写真:スイスのダボスで30日、世界経済フォーラム年次総会(ダボス会議)の討論会で意見を交換する仙谷由人国家戦略・行政刷新担当相(左端)、中国人民銀行の朱民副総裁(右から2人目)ら=APスイスのダボスで30日、世界経済フォーラム年次総会(ダボス会議)の討論会で意見を交換する仙谷由人国家戦略・行政刷新担当相(左端)、中国人民銀行の朱民副総裁(右から2人目)ら=AP

 【ダボス(スイス東部)=有田哲文】政財界のリーダーたちがスイスの保養地に集まって世界が直面する課題について意見を交わす世界経済フォーラム(WEF)の年次総会(ダボス会議)が31日、閉幕した。知恵を出し合う雰囲気は後退し、政治と銀行の激しい対立が際立った。

 オバマ米大統領は出席しなかったが、開幕日の27日から多くの討論セッションの話題をさらったのはオバマ氏が示したばかりの金融規制強化策だった。
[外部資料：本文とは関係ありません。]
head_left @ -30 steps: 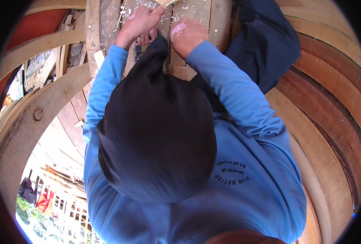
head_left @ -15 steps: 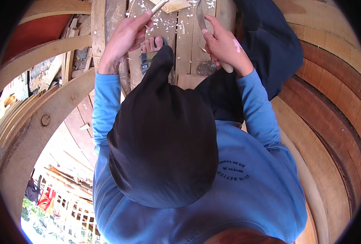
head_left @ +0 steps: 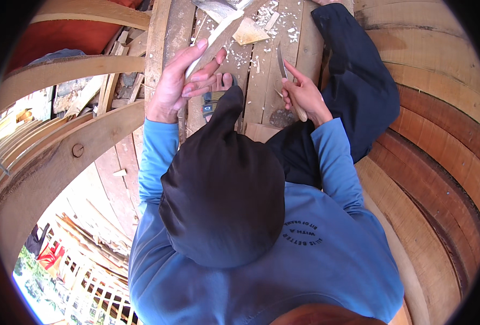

 「銀行を小さくすることが解決策になるという証拠はない」。英大手銀バークレイズのダイヤモンド社長はそう指摘し、銀行の投機的な取引を制限し、銀行の規模も小さくすることを目指すオバマ政権の方針にかみついた。ファンド経営者は「ポピュリズム(国民の人気取り政策)がゲームを支配している」と顔をしかめた。

 こうした金融関係者に反撃したのはサルコジ仏大統領。開幕演説で「銀行員の仕事は投機ではない。オバマ氏は正しい」「雇用と富を破壊した人びとが高額の報酬をもらうのは、弁護の余地がない」と訴えた。

 2008年秋の金融危機の前まで、利益を追う銀行と経済成長を求める政治家の関係は良好だった。00〜07年の米国での金融機関による政府へのロビー活動を調べた国際通貨基金の報告書によると、ロビーの活発な金融機関ほど、リスクの高い貸し出しをしていた。 しかし、リーマン・ショックでその構図が変容。「経済新自由主義の象徴」と言われたダボスもその一翼を担った、という「反省」の空気が覆ったのが昨年のダボス会議。それが今年は「政治VS.銀行」の非難合戦に転じた。

 金融危機から1年以上たって亀裂が深まったのは、皮肉にも景気が回復に向かったからだ。市場では回復を先取りして取引が活発になり、金融機関の利益、そして銀行幹部の高報酬につながった。一方で失業率は高いままで、「税金で救われた銀行がなぜ」との世論は危機直後よりもむしろ強まっている。米国の中間選挙、英国総選挙が予定される「選挙の年」であることも政治家を敏感にさせている。

 銀行幹部の報酬に特別課税することで与野党が足並みをそろえる英国のキャメロン保守党党首が29日の討論で、英銀スタンダード・チャータードのサンズ最高経営責任者(CEO)と席を並べた。2人が意見の一致をみたのは「政治と銀行の関係が変わってしまった」点だった。

     ◇

 ダボス会議 スイス・ジュネーブに本拠を置く非営利財団、世界経済フォーラムが毎年保養地ダボスで開く年次総会。主催者のクラウス・シュワブ氏がジュネーブ大教授だった71年に欧州の経営者ら440人を集めてシンポジウムを開いたのが始まり。その後、政財界のトップたちが世界経済や環境問題など幅広いテーマで意見交換し、メッセージを発信する場に。ダボスの議論は国際的に強い影響力を持つまでになった。今年の参加者は約2500人。